## EXERCISE PROMPT
What appears from the line containing "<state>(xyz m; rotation" to the end of the listing below should be copied exactly, with no other lines.

## SUPPLIED DATA
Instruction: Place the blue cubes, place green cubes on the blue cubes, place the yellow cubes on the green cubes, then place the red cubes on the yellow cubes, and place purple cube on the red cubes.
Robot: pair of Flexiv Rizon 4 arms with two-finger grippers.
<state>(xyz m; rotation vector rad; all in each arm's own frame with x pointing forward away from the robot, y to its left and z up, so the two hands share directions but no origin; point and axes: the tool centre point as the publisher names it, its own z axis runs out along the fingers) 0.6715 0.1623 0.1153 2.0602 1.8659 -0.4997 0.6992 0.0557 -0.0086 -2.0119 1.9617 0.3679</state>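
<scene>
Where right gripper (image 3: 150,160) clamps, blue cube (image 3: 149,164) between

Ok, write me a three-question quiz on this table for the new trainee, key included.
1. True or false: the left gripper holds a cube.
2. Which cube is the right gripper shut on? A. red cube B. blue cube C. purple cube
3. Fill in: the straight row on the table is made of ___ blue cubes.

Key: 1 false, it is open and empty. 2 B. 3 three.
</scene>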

## YOUR RESPONSE
<state>(xyz m; rotation vector rad; all in each arm's own frame with x pointing forward away from the robot, y to its left and z up, so the two hands share directions but no origin; point and axes: the tool centre point as the publisher names it, its own z axis runs out along the fingers) 0.6715 0.1623 0.1153 2.0602 1.8659 -0.4997 0.6992 0.0557 -0.0086 -2.0119 1.9617 0.3679</state>
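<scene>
Where right gripper (image 3: 150,160) clamps, blue cube (image 3: 149,164) between

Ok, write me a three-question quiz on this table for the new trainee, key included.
1. True or false: the left gripper holds a cube.
2. Which cube is the right gripper shut on? A. red cube B. blue cube C. purple cube
3. Fill in: the straight row on the table is made of ___ blue cubes.

Key: 1 false, it is open and empty. 2 B. 3 three.
</scene>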

Here the exercise is finished.